▶ **DIRECTIONS**
Reproduce, character for character, the lines below from the first through the one with "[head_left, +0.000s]". Leave pictures out.

▶ **DATASET CONTENT**
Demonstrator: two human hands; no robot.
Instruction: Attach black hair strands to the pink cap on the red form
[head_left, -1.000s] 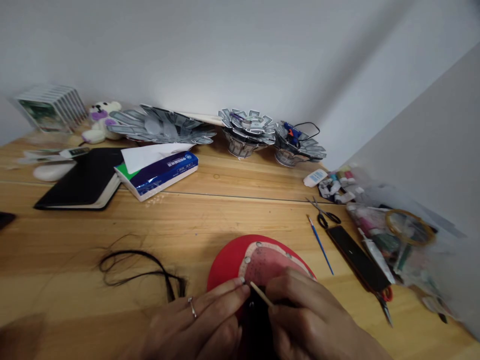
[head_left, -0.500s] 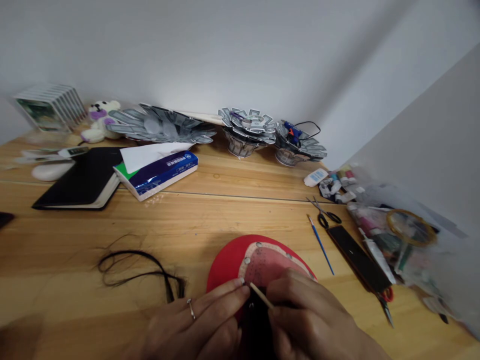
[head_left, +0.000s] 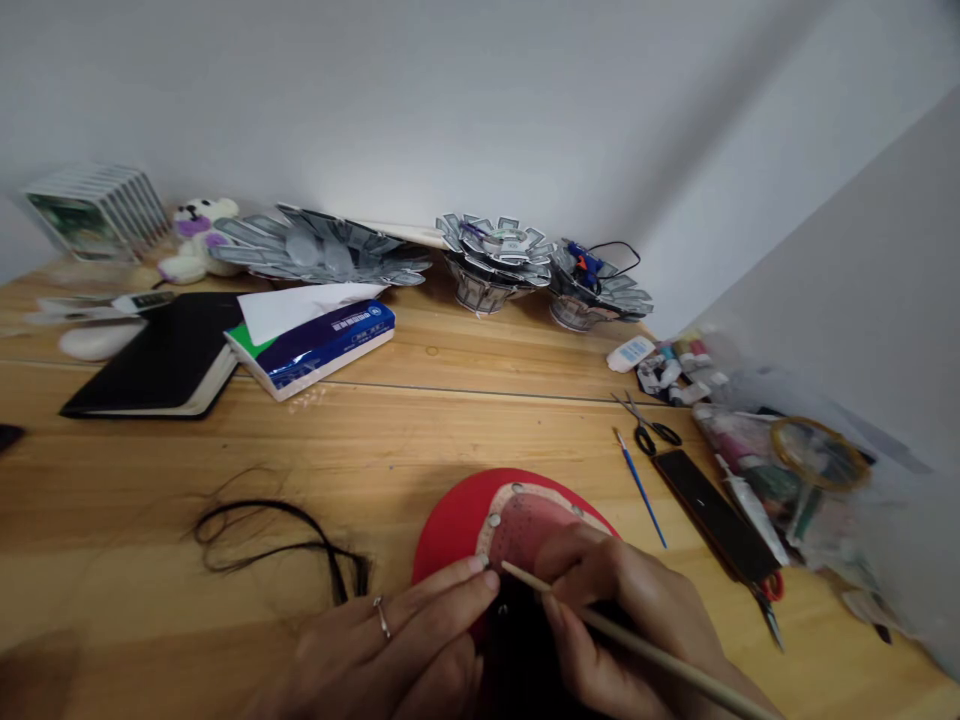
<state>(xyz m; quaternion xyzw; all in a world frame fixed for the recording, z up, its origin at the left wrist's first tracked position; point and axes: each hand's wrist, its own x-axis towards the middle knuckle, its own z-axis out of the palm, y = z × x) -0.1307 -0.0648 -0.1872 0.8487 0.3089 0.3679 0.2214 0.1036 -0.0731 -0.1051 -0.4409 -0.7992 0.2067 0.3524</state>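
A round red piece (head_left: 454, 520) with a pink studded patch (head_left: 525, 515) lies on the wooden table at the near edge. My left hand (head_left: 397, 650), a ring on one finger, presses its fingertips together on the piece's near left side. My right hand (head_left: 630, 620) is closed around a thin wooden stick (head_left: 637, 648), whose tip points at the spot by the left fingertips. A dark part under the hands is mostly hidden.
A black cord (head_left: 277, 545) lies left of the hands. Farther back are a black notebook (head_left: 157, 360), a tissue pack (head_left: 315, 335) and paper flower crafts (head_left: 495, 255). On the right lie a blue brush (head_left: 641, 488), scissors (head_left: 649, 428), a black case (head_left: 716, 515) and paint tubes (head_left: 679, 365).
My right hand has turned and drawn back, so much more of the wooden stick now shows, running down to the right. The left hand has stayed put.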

▶ **ANSWER AREA**
Demonstrator: two human hands; no robot.
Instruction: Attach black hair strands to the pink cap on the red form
[head_left, -1.000s] 
[head_left, -0.500s] 
[head_left, +0.000s] 

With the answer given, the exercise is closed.